ANY hole in that bar is going to fill up with sawdust. That may not mean much to a firewood cutter, but it means EVERYTHING to a professional feller. It will fill up and bind you in the cut at just the wrong time, causing you to split the tree youre cutting at best, destroy a saw, OR get you killed by a barberchair. I wont even use a bar with that little tiny round hole open in it.
 
ANY hole in that bar is going to fill up with sawdust. That may not mean much to a firewood cutter, but it means EVERYTHING to a professional feller. It will fill up and bind you in the cut at just the wrong time, causing you to split the tree youre cutting at best, destroy a saw, OR get you killed by a barberchair. I wont even use a bar with that little tiny round hole open in it.
Quirky that the issues sawdust and wood debris can cause but not surprising if you get anal about how things work.
 
ANY hole in that bar is going to fill up with sawdust. That may not mean much to a firewood cutter, but it means EVERYTHING to a professional feller. It will fill up and bind you in the cut at just the wrong time, causing you to split the tree youre cutting at best, destroy a saw, OR get you killed by a barberchair. I wont even use a bar with that little tiny round hole open in it.
I used to drill holes down into rock, the last thing I ever wanted to encounter
was a hole in the rock, it caused the dust to no longer come to the surface,
it would pack in so tight around the drill bit and clamp it solid, then the trouble
really started, you lost the bit which was the expensive part, that is if you had enough power to unscrew the rods from the drill bit because they would be extremely tight from trying to turn through the dust that got packed around it.
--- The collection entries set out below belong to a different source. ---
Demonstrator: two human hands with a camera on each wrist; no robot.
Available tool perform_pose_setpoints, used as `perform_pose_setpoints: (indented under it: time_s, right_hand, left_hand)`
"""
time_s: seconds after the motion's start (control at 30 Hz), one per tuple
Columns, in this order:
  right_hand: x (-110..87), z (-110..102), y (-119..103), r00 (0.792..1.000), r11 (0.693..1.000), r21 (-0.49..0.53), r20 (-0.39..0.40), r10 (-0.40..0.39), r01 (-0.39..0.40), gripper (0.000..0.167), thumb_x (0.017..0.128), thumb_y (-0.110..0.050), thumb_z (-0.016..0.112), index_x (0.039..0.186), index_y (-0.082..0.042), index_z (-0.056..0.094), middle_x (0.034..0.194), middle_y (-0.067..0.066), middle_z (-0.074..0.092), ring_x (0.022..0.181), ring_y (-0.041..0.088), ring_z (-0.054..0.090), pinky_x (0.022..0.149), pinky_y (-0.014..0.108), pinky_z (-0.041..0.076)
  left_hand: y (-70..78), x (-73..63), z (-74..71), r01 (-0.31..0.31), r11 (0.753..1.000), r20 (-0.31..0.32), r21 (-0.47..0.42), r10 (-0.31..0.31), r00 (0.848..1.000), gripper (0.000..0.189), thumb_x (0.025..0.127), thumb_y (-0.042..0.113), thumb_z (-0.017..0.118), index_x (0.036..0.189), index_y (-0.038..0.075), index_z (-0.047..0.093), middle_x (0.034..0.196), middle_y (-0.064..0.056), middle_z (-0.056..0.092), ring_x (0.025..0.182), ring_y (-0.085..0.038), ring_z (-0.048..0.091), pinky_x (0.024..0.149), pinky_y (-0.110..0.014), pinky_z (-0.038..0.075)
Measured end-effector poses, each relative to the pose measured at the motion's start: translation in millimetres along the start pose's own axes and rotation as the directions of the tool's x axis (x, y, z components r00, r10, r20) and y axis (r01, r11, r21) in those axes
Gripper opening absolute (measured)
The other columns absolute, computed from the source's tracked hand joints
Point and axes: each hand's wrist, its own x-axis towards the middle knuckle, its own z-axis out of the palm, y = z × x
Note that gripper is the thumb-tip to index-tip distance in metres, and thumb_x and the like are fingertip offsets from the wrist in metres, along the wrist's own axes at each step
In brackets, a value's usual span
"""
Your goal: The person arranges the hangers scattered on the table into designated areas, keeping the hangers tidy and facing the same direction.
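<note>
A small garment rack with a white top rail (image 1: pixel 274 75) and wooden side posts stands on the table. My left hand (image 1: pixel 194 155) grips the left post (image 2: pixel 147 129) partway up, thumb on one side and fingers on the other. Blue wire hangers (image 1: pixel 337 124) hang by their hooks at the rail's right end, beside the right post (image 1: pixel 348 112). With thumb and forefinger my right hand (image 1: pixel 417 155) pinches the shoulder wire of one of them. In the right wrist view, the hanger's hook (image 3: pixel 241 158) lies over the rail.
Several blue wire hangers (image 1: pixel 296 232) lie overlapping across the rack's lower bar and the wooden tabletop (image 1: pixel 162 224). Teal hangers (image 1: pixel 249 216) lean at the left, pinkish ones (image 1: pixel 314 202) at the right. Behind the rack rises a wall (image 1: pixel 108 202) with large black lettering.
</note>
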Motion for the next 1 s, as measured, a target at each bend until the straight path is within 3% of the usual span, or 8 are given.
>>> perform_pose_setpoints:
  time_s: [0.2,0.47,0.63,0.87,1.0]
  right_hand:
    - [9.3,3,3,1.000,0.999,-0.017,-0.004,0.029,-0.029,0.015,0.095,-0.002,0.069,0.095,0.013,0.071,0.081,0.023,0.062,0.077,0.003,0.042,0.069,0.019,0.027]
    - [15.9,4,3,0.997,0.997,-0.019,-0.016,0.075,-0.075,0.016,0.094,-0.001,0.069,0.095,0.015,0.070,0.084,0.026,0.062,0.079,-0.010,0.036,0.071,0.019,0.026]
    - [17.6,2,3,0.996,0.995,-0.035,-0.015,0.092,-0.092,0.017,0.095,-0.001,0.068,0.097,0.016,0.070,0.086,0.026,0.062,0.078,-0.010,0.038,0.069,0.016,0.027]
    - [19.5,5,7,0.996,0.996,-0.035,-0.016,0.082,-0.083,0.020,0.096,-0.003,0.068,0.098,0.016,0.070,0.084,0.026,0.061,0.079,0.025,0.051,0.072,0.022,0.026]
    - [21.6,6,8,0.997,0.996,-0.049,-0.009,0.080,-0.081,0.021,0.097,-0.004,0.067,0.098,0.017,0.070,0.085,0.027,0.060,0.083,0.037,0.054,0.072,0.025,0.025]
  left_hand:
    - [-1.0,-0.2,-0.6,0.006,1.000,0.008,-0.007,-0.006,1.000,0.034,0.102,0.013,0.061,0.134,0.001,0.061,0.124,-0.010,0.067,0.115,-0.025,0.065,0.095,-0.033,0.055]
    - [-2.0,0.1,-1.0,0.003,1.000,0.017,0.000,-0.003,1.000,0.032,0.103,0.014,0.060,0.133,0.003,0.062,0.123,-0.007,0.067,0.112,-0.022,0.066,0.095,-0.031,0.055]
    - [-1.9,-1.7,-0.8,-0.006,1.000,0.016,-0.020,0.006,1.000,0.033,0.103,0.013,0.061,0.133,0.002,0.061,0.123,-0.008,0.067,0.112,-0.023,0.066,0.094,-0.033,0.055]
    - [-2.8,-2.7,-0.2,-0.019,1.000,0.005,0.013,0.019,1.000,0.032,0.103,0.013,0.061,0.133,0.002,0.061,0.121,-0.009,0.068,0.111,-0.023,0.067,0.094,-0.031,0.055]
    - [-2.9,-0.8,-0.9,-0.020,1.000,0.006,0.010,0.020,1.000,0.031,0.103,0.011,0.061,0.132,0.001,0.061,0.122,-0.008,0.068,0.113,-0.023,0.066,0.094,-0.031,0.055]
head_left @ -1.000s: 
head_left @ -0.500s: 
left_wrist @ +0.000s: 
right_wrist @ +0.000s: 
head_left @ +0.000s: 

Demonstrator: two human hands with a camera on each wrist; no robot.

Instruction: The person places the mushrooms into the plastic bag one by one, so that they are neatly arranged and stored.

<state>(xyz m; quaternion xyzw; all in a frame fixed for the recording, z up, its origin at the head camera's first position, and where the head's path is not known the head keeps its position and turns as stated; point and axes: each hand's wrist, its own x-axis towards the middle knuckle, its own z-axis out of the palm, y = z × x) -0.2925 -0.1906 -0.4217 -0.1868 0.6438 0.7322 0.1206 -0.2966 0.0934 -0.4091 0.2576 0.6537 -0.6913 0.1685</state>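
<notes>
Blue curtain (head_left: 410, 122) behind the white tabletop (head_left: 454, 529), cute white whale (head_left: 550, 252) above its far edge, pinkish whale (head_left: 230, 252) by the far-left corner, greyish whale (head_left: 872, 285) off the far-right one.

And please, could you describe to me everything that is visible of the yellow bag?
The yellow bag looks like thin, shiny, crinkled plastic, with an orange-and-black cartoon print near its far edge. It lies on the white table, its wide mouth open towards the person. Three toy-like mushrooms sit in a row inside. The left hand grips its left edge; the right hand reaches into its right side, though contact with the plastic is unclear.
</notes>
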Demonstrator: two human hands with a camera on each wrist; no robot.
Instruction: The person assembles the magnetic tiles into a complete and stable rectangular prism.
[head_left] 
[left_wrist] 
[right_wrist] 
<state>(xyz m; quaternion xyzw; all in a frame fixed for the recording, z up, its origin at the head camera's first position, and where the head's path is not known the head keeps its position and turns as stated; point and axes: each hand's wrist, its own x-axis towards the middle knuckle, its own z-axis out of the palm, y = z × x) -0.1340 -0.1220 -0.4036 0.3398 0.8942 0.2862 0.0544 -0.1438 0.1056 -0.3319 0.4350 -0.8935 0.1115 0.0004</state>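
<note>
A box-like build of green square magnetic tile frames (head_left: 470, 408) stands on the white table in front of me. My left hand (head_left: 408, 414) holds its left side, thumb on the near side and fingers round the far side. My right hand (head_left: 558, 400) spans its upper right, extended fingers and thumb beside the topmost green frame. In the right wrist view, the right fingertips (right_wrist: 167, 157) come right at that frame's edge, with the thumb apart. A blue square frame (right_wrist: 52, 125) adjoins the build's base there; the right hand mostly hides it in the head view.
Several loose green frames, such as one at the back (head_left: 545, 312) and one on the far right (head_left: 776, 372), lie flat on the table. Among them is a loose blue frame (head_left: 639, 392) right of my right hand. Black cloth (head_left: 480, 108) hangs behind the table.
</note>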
In my opinion, no holes in the bar are required, other than bar stud and oil hoes.
 
Tsumura light bars don’t really take that much weight off a regular tsumura unless u get into long bars 32,36” The Oregon Reduced weight bar in the long lengths actually take 11/4 to 11/2 pounds off standard bar witch is significant , I have about 6 of each . Tsumura light bars are great quality and look pretty cool lol . But the Oregon Reduced weight are little flimsy in bore cuts in longer lengths but bucking big wood it’s nice to have the less 11/4 1/1/2 pounds after several hours of cutting
 
I thought about this too. If I were to try this I would cnc out holes on one side of the bar but only go through about 3/4. And then fill the holes in with epoxy and carbon fiber. Or even just epoxy and sand the holes flush. Companies make them. Couldn't be that hard to do just expensive.